Today I needed to pull some web page down from the internet and extract some specific contents in PHP. Sounds like a crawler, huh? Actually not the real crawler, just pulling our own contents. I was doing this because it’s not convenient for me to access the database directly.

I’m not quite familiar with PHP, but with version 5 on my local dev machine, I was able to do this very quickly. Just use file_get_contents to get the whole page as a string, and then use preg_match_all to search for the parts I want.
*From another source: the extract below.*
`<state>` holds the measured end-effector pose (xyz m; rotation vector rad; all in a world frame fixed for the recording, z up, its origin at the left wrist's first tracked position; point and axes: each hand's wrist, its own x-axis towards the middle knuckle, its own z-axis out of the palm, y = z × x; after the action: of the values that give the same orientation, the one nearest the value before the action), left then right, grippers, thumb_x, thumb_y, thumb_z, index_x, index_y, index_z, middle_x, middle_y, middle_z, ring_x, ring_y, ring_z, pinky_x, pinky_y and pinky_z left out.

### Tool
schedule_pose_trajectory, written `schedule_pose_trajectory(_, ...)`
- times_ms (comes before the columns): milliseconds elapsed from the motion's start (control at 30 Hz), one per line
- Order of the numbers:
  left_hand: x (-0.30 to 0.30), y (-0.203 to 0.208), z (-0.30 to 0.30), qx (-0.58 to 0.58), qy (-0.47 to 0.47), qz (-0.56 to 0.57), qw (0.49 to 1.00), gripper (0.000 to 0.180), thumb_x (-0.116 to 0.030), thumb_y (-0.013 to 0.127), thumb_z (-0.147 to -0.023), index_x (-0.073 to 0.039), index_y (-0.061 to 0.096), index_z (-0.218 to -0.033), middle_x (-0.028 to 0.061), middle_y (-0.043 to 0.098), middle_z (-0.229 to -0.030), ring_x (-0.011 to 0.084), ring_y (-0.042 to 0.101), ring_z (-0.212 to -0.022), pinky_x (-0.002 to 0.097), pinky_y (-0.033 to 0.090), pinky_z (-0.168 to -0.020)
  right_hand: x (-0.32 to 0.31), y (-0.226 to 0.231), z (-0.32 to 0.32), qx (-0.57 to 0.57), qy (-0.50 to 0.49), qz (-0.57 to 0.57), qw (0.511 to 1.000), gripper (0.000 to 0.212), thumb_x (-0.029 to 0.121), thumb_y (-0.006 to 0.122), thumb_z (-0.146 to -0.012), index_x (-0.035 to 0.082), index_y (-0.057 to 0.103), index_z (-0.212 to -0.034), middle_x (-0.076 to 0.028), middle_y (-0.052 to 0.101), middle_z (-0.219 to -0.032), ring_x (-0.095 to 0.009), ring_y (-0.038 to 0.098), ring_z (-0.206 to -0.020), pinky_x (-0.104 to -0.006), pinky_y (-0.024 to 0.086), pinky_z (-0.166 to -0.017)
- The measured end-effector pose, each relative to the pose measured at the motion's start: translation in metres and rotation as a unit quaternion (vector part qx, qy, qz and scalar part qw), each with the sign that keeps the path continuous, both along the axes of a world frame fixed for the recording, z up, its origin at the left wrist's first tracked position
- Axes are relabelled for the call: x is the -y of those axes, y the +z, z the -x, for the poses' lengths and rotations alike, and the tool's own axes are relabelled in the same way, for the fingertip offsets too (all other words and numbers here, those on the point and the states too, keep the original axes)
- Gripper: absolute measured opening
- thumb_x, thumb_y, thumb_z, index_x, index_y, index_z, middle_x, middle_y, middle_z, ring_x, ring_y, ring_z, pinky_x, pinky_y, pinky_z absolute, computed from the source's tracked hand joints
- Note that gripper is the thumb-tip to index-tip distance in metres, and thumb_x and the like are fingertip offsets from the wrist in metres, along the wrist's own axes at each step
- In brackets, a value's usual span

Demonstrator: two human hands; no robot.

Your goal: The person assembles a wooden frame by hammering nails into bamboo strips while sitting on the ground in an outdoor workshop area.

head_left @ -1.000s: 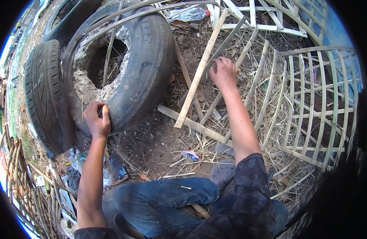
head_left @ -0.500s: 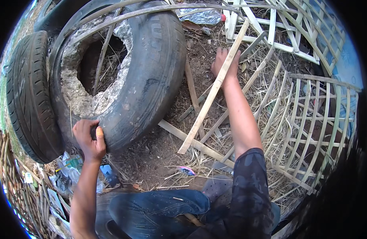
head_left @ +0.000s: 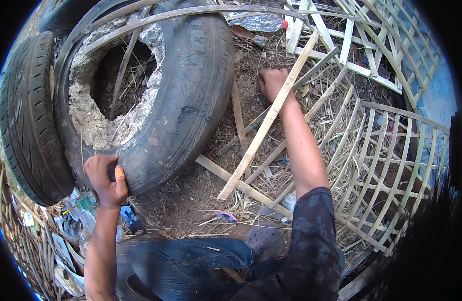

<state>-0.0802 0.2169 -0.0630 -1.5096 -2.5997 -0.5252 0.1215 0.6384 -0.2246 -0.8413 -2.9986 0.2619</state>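
Observation:
A large worn tyre lies on its side at the left, its middle ringed with rough concrete around a dark hole. At its near edge my left hand grips the rubber with curled fingers; an orange wrap covers the thumb. Beyond it, on the dirt, my right hand is closed like a fist, and what it may hold is hidden. A long pale bamboo strip slants across in front of my right wrist. Under that strip runs a darker, greyish strip, passing beside the right hand.
A second tyre stands against the large one. Woven bamboo lattices spread along the right over straw. A clear plastic bottle with a red cap lies at the top. Plastic litter and stacked sticks are at lower left.
My right hand has drawn its fingers in from spread on the ground to a closed fist, shifting slightly left. My left hand stays on the tyre's edge. The whole view has shifted a little.

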Motion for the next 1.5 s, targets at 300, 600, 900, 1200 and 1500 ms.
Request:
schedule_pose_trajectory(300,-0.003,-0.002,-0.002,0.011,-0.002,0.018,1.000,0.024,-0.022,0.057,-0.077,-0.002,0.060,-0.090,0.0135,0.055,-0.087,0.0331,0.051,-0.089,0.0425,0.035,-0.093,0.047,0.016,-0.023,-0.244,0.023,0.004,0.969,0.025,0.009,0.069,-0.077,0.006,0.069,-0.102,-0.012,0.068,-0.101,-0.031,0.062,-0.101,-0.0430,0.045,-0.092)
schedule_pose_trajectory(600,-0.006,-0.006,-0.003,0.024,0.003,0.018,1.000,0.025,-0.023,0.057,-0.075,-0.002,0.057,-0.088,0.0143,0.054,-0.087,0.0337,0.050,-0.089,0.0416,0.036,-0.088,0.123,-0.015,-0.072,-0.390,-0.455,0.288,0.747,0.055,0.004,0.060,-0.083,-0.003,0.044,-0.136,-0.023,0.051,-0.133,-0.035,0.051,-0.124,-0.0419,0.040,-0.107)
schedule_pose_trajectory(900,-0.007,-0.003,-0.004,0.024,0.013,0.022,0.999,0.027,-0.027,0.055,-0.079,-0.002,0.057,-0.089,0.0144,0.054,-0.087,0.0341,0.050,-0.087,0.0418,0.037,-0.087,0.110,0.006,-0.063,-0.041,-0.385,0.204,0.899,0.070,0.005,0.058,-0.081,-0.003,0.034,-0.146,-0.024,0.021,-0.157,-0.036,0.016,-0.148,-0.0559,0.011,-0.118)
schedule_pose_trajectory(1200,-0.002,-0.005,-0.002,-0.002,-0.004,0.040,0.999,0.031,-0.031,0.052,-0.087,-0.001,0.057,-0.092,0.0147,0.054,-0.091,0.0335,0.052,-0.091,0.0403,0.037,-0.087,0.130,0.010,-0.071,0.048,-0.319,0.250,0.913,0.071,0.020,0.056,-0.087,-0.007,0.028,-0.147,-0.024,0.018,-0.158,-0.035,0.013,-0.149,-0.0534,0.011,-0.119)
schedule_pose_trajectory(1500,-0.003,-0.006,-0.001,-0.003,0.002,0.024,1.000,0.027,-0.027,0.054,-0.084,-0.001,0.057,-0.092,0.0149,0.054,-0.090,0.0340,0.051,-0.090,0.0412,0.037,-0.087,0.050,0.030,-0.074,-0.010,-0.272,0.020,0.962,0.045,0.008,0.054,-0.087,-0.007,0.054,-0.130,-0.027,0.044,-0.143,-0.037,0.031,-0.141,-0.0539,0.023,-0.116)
Unexpected things happened after I uploaded the script to the server. It said function file_get_contents was not defined. Then I realized that I was on a machine with Red Hat 9, the PHP I was using was version 4.2.2 bundled with RH9. OK. I rewrote the code to use fopen/fread directly. This time, it complained that it couldn’t handle the scheme (I don’t remember the error report string clearly).

I don’t know if it was because of my configuration, or version 4.2.2 doesn’t support the wrappers. It made me crazy. I don’t want to do an upgrade because all the packages are old. It takes time and may cause more problems. I even couldn’t find the apxs binary to compile PHP from source.
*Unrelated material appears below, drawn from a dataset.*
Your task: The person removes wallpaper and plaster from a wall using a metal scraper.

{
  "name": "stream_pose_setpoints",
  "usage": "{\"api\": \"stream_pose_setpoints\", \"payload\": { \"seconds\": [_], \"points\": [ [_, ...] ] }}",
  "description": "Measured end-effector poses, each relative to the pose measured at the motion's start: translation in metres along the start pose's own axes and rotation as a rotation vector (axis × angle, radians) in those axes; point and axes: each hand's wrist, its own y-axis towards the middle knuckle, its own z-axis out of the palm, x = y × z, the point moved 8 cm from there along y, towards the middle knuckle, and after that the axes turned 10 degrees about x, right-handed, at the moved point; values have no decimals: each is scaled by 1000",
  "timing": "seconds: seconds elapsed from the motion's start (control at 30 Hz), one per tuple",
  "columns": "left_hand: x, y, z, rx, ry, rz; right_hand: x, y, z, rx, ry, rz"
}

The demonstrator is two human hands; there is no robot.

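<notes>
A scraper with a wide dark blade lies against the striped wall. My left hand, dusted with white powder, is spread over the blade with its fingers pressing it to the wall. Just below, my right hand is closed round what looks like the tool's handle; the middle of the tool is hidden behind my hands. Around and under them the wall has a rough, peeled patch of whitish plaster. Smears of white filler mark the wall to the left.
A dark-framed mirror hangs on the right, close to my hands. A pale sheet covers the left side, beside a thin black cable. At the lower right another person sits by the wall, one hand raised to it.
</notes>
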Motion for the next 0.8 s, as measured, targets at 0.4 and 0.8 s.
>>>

Finally, I got a workaround. First use exec to call wget to download the url to a file in /tmp, and then use fopen/fread to read this temp file. It really works.

Another problem was that preg_match_all doesn’t accept the last $offset parameter in PHP 4.2.2, but it’s simple to fix, I think.

This took me some time, but made me realize that how the development of software/language tools eased our daily work.

One month ago, I became interested in Django and made studying Python well a goal for myself.

Yes I know there are other ways to study a language. For example, learn Python by practicing with Django. But I want to be a bit familiar with Python before coding Django websites. So I decided to implement the algorithms in the famous book “Introduction to Algorithms“. The even greater benefit for me, I thought, was that I could get more familiar with algorithms.

It’s a great plan for me, one without great determination. Some friends said it’s hard when I told them. Now the fact turns out to be I really can’t go on with it. At least it must be paused, if not terminated.

I just got a new job. Although I really love it, I’m overwhelmed by the amount of new tools and knowledge I must learn. The good news is that I will learn Python for this job. The bad is that I’m afraid I can’t learn Python through implementing the famous algorithms. I must learn fast through practicing in real productions work.

So to learn Python is easy. But the road I chose to this goal is hard. Maybe it’ll return great profits – reading the book helped me a lot in the interview for this great job.

Will I resume the process when time is not so expensive as now? I wish.